> WORK TO COMPLETE: Please report every line in the entries that contains the string "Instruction".

(Collection entries)
◆ ◆ ◆ ◆
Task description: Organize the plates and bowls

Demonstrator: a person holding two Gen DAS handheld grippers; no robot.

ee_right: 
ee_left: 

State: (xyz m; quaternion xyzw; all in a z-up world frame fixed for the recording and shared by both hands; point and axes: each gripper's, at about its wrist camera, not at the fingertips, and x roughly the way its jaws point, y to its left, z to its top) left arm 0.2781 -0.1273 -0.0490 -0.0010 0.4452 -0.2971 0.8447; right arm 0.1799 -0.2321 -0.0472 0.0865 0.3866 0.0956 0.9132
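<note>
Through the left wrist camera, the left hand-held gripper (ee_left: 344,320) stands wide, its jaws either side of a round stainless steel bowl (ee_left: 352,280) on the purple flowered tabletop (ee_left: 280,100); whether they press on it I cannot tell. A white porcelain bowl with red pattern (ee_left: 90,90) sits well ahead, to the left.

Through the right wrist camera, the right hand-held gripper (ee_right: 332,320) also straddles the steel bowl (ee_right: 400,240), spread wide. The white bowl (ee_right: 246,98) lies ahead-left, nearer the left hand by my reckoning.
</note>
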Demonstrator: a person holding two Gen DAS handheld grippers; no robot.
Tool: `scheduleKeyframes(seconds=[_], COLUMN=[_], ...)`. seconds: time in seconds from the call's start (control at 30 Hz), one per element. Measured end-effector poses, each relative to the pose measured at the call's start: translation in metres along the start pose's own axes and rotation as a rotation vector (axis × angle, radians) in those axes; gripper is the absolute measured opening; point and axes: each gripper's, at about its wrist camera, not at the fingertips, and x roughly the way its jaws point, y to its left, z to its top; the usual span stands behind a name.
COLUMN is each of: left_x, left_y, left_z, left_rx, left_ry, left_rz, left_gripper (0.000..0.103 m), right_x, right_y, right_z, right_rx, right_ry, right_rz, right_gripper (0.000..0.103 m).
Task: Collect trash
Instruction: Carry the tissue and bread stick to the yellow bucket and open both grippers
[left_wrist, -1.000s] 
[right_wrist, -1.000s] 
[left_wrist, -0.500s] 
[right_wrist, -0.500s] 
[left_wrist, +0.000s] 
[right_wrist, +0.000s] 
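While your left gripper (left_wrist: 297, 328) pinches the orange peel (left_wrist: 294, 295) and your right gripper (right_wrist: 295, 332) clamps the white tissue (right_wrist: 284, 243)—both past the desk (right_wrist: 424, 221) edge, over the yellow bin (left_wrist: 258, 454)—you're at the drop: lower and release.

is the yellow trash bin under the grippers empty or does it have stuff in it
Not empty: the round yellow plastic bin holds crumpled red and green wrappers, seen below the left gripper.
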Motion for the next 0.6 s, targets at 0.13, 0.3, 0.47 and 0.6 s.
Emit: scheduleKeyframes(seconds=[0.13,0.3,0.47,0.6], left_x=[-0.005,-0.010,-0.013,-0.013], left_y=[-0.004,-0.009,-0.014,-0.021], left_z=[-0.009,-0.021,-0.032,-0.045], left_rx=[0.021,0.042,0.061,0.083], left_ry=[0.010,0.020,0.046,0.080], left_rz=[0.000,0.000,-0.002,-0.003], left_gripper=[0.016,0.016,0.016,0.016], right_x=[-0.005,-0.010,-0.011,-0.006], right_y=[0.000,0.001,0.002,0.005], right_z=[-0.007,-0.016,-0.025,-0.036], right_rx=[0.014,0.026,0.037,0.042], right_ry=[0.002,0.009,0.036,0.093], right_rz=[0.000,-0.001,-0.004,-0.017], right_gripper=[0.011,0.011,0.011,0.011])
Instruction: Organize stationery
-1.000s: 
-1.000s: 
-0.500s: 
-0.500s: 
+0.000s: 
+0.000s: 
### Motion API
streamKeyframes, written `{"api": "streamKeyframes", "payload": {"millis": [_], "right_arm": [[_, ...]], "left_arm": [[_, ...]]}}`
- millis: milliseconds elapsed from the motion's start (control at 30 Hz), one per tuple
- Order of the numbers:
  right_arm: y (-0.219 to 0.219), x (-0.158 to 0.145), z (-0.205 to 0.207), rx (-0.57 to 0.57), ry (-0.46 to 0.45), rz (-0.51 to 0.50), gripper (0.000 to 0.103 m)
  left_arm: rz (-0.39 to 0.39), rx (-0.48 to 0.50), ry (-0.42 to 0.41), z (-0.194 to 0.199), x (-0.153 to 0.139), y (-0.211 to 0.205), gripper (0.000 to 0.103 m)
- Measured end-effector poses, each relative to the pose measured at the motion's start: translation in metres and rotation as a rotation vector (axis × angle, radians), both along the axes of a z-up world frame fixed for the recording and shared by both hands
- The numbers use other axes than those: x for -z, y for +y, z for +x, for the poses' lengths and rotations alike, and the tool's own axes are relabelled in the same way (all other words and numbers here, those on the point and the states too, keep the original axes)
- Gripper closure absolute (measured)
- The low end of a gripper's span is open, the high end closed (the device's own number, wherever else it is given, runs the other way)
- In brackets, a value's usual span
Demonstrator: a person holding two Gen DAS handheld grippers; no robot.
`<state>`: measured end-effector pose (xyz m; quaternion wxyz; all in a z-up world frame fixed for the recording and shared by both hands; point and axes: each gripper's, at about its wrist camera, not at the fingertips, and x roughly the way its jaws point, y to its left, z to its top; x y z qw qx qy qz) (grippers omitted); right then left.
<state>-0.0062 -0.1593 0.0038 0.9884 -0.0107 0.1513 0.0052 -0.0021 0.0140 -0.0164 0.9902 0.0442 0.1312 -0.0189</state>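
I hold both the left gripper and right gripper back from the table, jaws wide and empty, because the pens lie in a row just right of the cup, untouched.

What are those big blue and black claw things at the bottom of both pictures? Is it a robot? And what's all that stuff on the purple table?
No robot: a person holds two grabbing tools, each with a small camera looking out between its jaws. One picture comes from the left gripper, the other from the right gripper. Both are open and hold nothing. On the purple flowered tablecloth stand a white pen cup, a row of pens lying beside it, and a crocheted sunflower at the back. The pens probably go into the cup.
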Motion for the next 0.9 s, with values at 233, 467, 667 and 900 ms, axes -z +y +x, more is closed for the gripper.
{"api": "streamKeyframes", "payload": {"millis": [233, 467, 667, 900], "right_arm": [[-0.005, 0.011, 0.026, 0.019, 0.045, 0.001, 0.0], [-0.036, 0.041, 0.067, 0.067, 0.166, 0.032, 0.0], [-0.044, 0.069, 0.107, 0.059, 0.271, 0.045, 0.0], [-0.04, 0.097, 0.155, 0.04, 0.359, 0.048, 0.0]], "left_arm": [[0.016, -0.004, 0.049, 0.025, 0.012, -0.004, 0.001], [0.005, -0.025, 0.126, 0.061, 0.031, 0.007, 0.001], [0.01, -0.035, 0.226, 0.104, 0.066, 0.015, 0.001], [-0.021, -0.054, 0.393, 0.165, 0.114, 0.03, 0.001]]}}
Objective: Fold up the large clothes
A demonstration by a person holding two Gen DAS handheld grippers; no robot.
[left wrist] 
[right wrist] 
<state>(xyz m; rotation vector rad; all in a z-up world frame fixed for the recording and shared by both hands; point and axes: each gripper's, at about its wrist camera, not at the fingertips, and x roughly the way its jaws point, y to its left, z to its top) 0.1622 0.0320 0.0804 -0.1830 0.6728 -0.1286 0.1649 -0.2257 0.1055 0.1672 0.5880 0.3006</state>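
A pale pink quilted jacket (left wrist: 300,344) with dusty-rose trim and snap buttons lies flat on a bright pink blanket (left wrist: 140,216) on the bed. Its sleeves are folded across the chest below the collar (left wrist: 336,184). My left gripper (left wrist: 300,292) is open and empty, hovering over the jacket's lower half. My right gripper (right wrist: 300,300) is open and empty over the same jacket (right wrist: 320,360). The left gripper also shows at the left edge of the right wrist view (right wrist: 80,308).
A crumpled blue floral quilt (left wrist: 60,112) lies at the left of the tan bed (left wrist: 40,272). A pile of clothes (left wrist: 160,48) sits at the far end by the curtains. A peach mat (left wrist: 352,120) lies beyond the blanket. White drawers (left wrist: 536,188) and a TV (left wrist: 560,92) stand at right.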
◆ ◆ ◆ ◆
> WRITTEN REPLY:
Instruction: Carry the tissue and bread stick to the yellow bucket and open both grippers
Instruction: Organize stationery

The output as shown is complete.